HOLOPIS.COM, JAKARTA – Pengamat Ekonomi Energi Universitas Gadjah Mada (UGM), Fahmy Radhi angkat bicara perihal larangan ekspor bahan mentah alias bijih bauksit tahun depan.
Menurutnya, larangan tersebut dalam jangka pendek akan mengurangi pendapatan negara di sektor ekspor pertambangan hingga mencapai Rp21 triliun per tahun. Namun dalam jangka panjang, justru akan menambah pendapatan negara hingga Rp62 triliun per tahun.
“Seiring dengan meningkatnya nilai tambah, ekspor hasil hilirisasi dan produk turunan bauksit, akan meningkatkan pendapatan negara sekitar Rp 62 triliun per tahun,” kata Fahmy dalam keterangan tertulisnya yang dikutip Holopis.com, Sabtu (24/12).
Fahmy mengakui, bahwa untuk mendapatan tambahan pendapatan itu memang lah tidak mudah. Masih ada berbagai tantangan dan penentangan.
Salah satu tantangan itu adalah kapasitas smelter yang masih sangat terbatas untuk hilirisasi seluruh hasil bijih bauksit di Indonesia.
Namun, dengan adanya larangan ekspor bijih bauksit tersebut, tentu akan memaksa pengusaha bauksit untuk membangun smelter, baik dilakukan oleh setiap perusahaan, maupun oleh kosorsium perusahaan dan joint venture dengan investor smelter.
“Untuk itu, pemerintah perlu untuk memberikan fiscal incentive berupa tax holiday, tax allowances, dan bebas pajak impor untuk peralatan smelter,” sarannya.
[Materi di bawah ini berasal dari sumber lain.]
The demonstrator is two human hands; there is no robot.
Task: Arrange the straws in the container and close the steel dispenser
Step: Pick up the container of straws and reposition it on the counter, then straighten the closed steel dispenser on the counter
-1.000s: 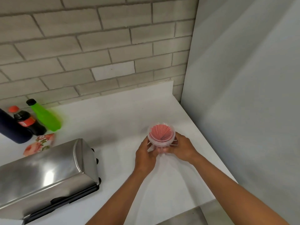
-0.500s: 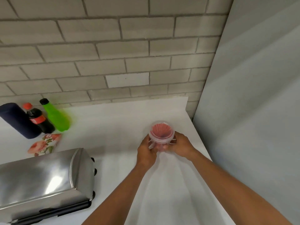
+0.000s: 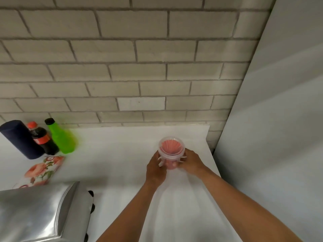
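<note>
A clear round plastic container stands on the white counter, full of upright pink straws. My left hand grips its left side and my right hand grips its right side, low on the body. The steel dispenser lies at the bottom left with its curved lid down.
A dark blue cylinder, a cola bottle and a green bottle stand at the back left by the brick wall. A floral packet lies in front of them. A grey wall panel bounds the counter on the right.
The view has tilted upward, showing more wall and less of the dispenser. Both hands stay wrapped around the container in the same place.
</note>
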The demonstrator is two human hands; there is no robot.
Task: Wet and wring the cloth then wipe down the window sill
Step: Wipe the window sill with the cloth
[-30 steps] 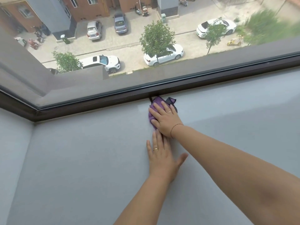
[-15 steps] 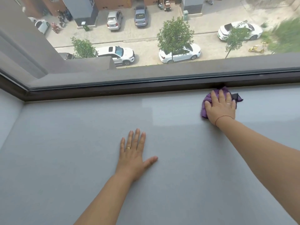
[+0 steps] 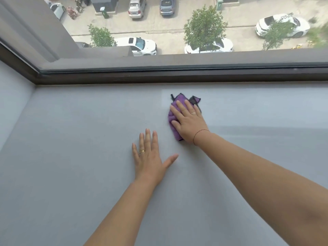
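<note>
Head view shows the right hand (image 3: 189, 122) pressed flat, fingers spread, on the folded purple cloth (image 3: 174, 119) mid-sill, clear of the dark window frame (image 3: 177, 78), while the left hand (image 3: 150, 158) (empty, splayed) likely braces on the grey window sill (image 3: 71, 139).

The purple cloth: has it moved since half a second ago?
Yes. The purple cloth, under the right hand, came toward the person, away from the dark window frame it touched before.
</note>
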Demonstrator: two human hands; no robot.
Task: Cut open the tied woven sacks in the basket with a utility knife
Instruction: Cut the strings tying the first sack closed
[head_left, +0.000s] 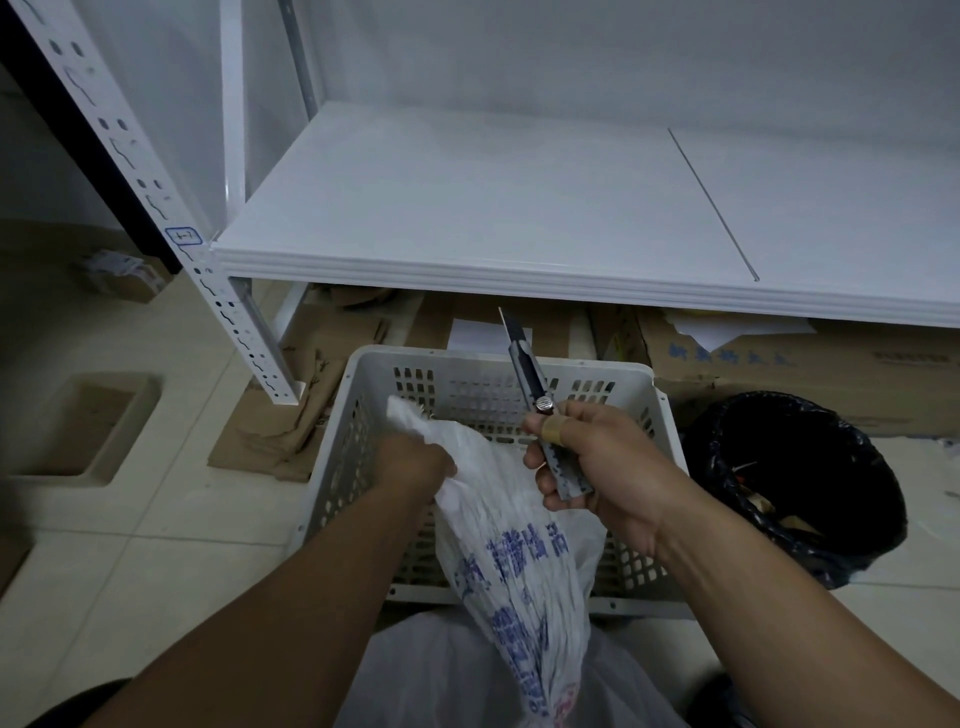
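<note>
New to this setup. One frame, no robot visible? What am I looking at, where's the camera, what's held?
No robot here: a person works with bare hands. The single picture comes from a wide-angle camera worn on the head, looking forward and down. The left hand grips the bunched top of a white woven sack with blue print. The right hand holds a utility knife, blade out, pointing up and away, clear of the sack. Below them a white perforated basket stands on the floor before a white shelf. A black-lined bin stands to its right; cardboard lies under the shelf.
</note>
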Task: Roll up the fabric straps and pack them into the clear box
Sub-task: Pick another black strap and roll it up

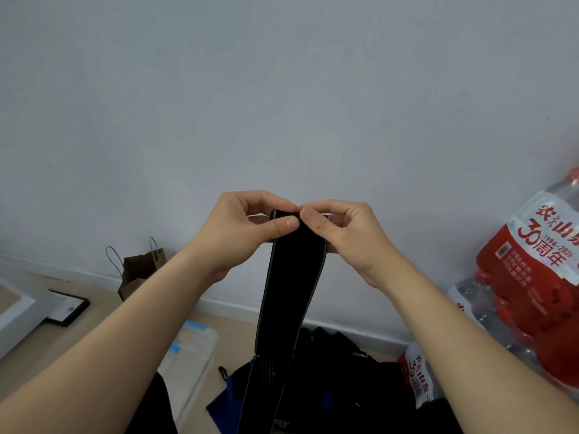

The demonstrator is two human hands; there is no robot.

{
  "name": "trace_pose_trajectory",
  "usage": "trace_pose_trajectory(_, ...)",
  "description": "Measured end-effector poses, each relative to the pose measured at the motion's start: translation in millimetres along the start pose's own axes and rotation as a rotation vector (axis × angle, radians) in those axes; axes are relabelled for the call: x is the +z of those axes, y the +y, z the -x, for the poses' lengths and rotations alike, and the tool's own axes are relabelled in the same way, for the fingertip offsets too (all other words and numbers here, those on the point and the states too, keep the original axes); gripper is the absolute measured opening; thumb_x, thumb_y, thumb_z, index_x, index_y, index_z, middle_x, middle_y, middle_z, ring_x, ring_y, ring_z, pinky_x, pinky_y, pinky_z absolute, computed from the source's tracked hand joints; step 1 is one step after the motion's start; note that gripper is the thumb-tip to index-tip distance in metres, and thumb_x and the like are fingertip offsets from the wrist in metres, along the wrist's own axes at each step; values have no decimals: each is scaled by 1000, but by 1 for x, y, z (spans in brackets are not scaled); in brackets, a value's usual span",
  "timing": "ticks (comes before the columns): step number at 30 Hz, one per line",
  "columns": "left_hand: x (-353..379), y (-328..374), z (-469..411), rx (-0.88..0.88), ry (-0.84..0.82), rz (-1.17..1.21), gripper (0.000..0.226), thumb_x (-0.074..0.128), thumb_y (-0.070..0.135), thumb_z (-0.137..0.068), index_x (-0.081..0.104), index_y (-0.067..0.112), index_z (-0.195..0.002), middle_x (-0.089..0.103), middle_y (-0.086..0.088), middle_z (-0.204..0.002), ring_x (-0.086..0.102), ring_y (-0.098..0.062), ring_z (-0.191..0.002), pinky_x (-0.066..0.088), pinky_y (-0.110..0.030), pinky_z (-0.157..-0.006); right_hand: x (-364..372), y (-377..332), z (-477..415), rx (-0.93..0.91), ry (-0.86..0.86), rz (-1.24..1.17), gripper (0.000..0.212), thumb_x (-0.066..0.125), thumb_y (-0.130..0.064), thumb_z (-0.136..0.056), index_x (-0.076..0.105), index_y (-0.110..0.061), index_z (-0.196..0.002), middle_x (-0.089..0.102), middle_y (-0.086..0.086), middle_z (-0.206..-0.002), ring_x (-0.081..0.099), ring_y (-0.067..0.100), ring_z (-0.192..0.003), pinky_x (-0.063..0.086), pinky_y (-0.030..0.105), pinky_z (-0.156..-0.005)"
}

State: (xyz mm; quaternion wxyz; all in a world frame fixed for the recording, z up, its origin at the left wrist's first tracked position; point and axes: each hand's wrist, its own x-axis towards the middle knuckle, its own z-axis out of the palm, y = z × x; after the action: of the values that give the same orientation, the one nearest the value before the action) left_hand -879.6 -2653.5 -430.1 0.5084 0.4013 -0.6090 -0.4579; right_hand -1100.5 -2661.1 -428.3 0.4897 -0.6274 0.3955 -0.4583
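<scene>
A long black fabric strap [291, 283] with thin pale edges hangs down in front of the wall. My left hand [241, 230] and my right hand [341, 233] both pinch its top end, thumbs touching, with the end folded over between the fingers. The strap's lower part drops into a heap of black and blue straps [329, 380] on the floor. The clear box [191, 355], with blue clips on its lid, lies on the floor at lower left, partly behind my left forearm.
Shrink-wrapped packs of red-labelled water bottles [532, 283] are stacked at the right. A brown paper bag [138, 274] stands against the wall at left, beside a black-framed picture [67, 306] and a white board [15, 314] on the floor.
</scene>
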Motion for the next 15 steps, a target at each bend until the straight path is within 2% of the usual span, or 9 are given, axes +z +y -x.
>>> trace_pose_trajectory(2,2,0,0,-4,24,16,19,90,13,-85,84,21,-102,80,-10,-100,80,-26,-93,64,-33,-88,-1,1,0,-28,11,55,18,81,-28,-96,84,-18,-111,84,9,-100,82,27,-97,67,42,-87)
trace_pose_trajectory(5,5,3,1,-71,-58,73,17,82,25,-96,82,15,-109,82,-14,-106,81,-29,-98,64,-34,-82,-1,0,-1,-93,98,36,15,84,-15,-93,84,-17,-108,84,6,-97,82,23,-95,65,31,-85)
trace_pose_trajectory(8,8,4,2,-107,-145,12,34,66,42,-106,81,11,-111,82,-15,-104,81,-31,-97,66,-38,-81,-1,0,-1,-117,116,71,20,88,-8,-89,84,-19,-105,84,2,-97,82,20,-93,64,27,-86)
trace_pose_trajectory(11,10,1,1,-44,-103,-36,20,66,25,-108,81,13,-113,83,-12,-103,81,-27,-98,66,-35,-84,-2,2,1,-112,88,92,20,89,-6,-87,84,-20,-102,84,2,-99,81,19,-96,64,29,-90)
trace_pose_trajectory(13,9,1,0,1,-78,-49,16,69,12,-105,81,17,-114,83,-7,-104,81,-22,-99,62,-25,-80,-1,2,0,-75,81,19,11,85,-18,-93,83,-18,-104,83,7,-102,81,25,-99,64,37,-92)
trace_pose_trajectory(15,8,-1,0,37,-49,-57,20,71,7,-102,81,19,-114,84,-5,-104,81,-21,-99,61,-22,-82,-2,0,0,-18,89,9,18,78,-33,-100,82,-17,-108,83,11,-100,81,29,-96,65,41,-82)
Fahmy juga meminta pemerintah untuk melawan gugatan yang dilayangkan WTO hingga keputusan final. Sebab, kata dia, persidangan gugatan tersebut membutuhkan waktu sekitar 4 tahun.
“Selama 4 tahun larangan ekspor bauksit harus tetap dilakukan hingga menghasilkan ecosystem industri bauksit dari biji bauksit dan produk hilirisasi hingga produk turunan, berupa: alumunia sebagai bahan baku industri mesin dan semiconductor. Produk turunan itu akan memberikan nilai tambah lebih besar ketimbang ekspor bijih bauksit. Maka perlu maju tak gentar meningkatkan pendapatan negara,” pungkasnya.